__Exercise__.
Please work out how many lines of this material include "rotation", and answer with that number by itself.

* * * * * * *

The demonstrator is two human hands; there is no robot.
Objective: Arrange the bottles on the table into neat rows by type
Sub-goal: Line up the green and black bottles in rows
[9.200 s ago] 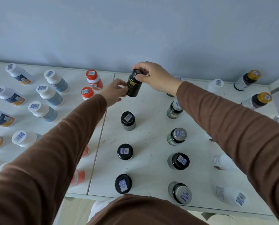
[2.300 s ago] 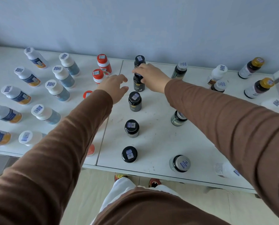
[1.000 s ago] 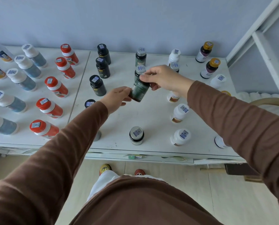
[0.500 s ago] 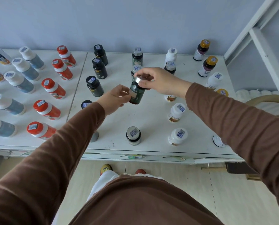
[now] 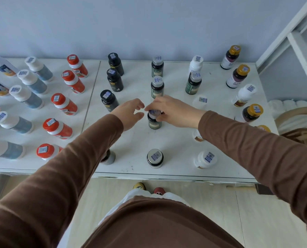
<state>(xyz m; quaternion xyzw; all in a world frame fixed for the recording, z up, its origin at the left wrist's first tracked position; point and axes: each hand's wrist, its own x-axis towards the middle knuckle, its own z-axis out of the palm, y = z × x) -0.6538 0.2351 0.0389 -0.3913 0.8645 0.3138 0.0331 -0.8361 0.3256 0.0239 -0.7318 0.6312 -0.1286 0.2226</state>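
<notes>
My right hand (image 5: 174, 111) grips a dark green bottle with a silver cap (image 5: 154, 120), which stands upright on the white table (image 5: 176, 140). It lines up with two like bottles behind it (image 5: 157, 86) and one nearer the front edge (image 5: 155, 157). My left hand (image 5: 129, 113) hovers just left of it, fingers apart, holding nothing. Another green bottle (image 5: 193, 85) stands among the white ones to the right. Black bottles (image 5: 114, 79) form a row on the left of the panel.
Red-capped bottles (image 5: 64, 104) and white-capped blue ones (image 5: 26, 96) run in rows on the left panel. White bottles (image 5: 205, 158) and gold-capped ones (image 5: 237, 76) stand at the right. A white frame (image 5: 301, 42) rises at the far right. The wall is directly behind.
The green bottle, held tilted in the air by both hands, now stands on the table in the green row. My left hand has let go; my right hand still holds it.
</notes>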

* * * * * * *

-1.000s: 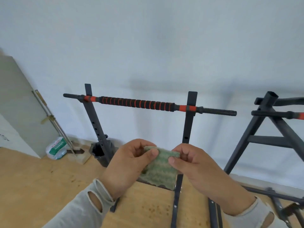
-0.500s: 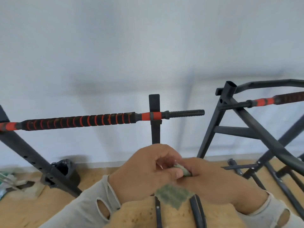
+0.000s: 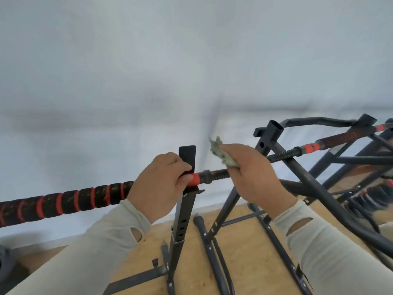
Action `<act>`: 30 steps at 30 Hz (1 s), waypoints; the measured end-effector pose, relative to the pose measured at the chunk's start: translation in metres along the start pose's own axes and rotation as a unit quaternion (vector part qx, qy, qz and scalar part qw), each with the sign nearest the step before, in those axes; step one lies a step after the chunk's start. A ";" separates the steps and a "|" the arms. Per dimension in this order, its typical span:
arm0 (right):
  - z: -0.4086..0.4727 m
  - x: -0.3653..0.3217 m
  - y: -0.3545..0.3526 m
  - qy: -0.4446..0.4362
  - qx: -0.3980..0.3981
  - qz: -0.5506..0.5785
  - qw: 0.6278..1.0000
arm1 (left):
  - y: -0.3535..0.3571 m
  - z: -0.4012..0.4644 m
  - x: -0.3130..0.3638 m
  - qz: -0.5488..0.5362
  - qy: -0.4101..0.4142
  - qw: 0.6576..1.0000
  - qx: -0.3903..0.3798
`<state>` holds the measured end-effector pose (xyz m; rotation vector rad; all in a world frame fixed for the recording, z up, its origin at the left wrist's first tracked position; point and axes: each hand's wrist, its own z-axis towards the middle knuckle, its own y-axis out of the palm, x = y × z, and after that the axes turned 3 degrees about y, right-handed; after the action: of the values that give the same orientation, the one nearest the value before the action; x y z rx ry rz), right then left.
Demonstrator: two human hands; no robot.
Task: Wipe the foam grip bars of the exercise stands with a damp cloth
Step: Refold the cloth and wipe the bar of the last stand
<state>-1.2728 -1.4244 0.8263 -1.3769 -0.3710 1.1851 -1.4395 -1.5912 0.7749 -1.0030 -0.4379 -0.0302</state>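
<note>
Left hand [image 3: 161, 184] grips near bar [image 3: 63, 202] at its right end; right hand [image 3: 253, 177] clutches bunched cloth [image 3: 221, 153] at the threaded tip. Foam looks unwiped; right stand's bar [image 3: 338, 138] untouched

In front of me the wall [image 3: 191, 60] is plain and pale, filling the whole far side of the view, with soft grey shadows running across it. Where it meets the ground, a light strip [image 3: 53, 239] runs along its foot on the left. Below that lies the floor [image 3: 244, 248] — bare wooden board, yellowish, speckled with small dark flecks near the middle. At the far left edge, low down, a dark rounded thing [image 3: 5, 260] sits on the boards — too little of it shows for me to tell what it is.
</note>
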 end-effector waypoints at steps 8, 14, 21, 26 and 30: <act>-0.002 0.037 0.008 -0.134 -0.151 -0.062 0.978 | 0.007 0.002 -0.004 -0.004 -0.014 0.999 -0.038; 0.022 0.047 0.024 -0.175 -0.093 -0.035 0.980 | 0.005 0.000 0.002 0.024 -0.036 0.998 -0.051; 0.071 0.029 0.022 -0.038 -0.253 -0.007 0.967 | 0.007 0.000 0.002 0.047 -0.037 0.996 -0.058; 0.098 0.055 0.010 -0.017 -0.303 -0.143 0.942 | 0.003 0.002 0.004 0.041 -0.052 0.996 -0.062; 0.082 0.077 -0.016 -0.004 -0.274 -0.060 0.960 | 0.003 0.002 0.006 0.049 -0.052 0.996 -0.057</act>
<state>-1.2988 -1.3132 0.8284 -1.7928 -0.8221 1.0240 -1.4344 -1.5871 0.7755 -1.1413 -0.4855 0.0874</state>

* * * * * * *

__The completed task__.
2